A lot of things are approaching quickly for the Chicago Fire. The team wraps the Orlando portion of training camp this week, returns home, and then heads to Austin, Texas for three more preseason matches. The regular season opener against Inter Miami is a little more than three weeks away. Crazy, isn’t it?
The European transfer deadline day came and went without the Fire buying or selling anyone. It means Gabriel Slonina is staying in Chicago—for now. There were reports of interest from a number of big clubs in the Premier League and throughout Europe, but no actual offers arrived. This summer might be a different story.
It also means the Fire are creeping closer to the start of the regular season with giant holes in the team’s roster—including two designated player spots. Yes, they traded for striker Kacper Przybylko and signed defender Rafael Czichos—two starters—but there are still plenty of other needs. This roster is screaming out for firepower in the attack. Who’s actually going to get the ball to Przybylko? How is new coach Ezra Hendrickson supposed to implement an attack when he doesn’t even know who his players will be?

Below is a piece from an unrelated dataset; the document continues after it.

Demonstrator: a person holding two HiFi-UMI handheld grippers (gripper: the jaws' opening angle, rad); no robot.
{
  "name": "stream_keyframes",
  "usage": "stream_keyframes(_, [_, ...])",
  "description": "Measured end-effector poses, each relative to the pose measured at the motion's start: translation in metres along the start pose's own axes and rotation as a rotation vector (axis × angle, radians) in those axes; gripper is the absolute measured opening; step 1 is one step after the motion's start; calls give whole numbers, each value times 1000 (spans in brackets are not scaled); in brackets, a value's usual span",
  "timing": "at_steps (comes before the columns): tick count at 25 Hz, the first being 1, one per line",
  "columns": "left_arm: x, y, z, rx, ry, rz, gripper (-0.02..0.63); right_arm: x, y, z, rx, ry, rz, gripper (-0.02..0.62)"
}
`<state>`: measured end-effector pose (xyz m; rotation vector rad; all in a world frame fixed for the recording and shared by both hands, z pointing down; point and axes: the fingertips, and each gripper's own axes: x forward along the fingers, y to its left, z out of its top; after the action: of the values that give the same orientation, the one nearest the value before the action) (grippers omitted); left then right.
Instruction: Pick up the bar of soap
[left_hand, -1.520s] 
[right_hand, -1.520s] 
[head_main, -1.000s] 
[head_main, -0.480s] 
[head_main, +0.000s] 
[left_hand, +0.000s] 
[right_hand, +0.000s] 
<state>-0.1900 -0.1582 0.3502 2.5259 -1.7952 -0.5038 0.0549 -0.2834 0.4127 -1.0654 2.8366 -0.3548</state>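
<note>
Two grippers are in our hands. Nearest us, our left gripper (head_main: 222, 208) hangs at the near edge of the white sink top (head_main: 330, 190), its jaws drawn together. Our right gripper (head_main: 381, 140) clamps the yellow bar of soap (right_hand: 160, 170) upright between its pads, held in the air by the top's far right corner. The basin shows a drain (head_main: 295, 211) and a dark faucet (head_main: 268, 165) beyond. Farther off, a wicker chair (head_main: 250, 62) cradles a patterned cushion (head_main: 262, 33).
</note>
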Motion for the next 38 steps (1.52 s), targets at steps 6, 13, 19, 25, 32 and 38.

It’s enormously frustrating to see the team so incomplete with the season starting in just a few weeks.
Here’s a bit of good news: The European window closing only matters for the receiving club. The MLS window is open until May for incoming players, and Fire sources believe they may have more leverage now that players looking for new clubs have fewer options.
We know the Fire have been after big name DPs for months now. Last year we reported their interest in El Tri star Orbelin Pineda, and since then several other names have surfaced. While it’s frustrating the Fire haven’t signed anyone, they’re also fighting an uphill battle against the reputation of the club since the early 2010s. If you were a big name soccer star, would you feel good about coming here? Yes, the business side of the club is very different now, and owner Joe Mansueto has demonstrated a strong willingness to invest, but the team remained terrible on the field over his first two seasons as owner.
Even if the signings come late, if the Fire end up landing quality players—the right guys—then everyone will forget about this slow moving offseason. If they miss again, though? If you’ve been a Fire fan for any length of time, you already know how this goes.